[OpenDaylight Infrastructure] IT-22529 Vexxhost stack instantiation failed


Robert Varga
 

On 22/07/2021 17:14, Luis Gomez wrote:
Couple of comments regarding distribution test duration:
Sorry for the late reply,

- I saw the netconf scale test can take from 6 to 10 hours so I filled
this patch to reduce that time, otherwise we can move it to the weekend
like the longevity tests:

https://git.opendaylight.org/gerrit/c/releng/builder/+/97011
<https://git.opendaylight.org/gerrit/c/releng/builder/+/97011>
We have https://jira.opendaylight.org/browse/INTTEST-125 tracking this
problem. I already have a prototype patch, but it needs a few fixes to
restconf and finishing up.

- AR Aluminium is still running once a day, should we set this to
weekly? AFAIR we did that for the 2nd stable branch in the past.
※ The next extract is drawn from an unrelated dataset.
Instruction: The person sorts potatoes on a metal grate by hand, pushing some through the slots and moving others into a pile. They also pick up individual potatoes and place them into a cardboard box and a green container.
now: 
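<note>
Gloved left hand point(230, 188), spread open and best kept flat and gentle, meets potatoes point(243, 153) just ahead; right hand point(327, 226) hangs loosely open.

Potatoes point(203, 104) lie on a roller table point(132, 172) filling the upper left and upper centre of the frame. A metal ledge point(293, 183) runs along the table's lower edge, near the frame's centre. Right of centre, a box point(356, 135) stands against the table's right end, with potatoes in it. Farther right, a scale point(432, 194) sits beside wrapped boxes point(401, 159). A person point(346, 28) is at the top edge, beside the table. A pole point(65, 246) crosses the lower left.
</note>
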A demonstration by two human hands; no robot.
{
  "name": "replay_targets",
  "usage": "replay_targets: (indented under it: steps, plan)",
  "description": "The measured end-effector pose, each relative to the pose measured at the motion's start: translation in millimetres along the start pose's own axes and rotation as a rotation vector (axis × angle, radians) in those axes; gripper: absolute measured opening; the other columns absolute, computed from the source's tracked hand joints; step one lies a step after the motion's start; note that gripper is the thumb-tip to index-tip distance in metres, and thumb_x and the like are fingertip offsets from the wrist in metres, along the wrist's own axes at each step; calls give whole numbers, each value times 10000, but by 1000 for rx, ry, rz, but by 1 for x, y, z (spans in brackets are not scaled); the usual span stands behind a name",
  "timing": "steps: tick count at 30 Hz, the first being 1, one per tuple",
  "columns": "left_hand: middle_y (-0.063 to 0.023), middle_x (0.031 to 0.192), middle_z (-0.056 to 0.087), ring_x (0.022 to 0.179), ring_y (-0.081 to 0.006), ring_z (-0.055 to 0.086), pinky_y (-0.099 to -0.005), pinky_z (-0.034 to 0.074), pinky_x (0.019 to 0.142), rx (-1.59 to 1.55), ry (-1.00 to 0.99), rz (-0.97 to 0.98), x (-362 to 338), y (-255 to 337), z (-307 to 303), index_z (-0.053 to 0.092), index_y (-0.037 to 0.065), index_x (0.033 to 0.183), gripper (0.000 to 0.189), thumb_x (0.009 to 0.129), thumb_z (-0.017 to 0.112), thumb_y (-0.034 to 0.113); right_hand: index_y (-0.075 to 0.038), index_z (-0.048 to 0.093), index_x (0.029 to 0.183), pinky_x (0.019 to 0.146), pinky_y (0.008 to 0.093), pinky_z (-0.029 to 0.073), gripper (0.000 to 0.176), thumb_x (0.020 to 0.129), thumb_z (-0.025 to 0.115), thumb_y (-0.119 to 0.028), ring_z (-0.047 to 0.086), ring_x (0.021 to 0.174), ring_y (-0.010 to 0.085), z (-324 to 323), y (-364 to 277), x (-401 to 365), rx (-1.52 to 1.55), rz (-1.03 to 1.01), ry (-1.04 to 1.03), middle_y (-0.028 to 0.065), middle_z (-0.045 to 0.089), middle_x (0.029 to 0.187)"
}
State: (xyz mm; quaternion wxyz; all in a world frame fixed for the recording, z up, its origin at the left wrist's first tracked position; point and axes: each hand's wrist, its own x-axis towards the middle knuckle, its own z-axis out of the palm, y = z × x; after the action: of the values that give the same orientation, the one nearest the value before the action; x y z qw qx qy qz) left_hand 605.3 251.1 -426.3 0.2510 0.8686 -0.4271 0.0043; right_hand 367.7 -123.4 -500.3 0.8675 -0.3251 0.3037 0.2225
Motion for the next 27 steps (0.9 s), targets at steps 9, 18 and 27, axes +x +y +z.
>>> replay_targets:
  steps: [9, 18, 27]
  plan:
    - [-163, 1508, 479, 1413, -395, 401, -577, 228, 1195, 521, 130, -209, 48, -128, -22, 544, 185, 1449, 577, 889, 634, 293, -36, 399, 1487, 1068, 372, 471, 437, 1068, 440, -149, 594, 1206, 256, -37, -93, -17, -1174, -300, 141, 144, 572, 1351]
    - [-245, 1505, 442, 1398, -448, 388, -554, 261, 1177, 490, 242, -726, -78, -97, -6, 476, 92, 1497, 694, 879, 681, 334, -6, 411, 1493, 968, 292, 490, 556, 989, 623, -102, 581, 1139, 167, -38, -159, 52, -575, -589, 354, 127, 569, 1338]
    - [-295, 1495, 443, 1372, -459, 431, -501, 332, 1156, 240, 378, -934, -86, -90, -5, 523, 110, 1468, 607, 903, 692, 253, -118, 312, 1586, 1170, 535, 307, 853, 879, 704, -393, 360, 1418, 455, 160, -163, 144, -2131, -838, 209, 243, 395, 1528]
https://jenkins.opendaylight.org/releng/view/autorelease/job/autorelease-release-aluminium-mvn35-openjdk11/
<https://jenkins.opendaylight.org/releng/view/autorelease/job/autorelease-release-aluminium-mvn35-openjdk11/>
Might make sense, then again we are about 5 weeks from desupporting
Aluminium completely...


BR/Luis


On Jul 21, 2021, at 3:46 PM, Robert Varga <nite@...
<mailto:nite@...>> wrote:

So this again is interplay between CSIT, Vexxhost, openstack and us.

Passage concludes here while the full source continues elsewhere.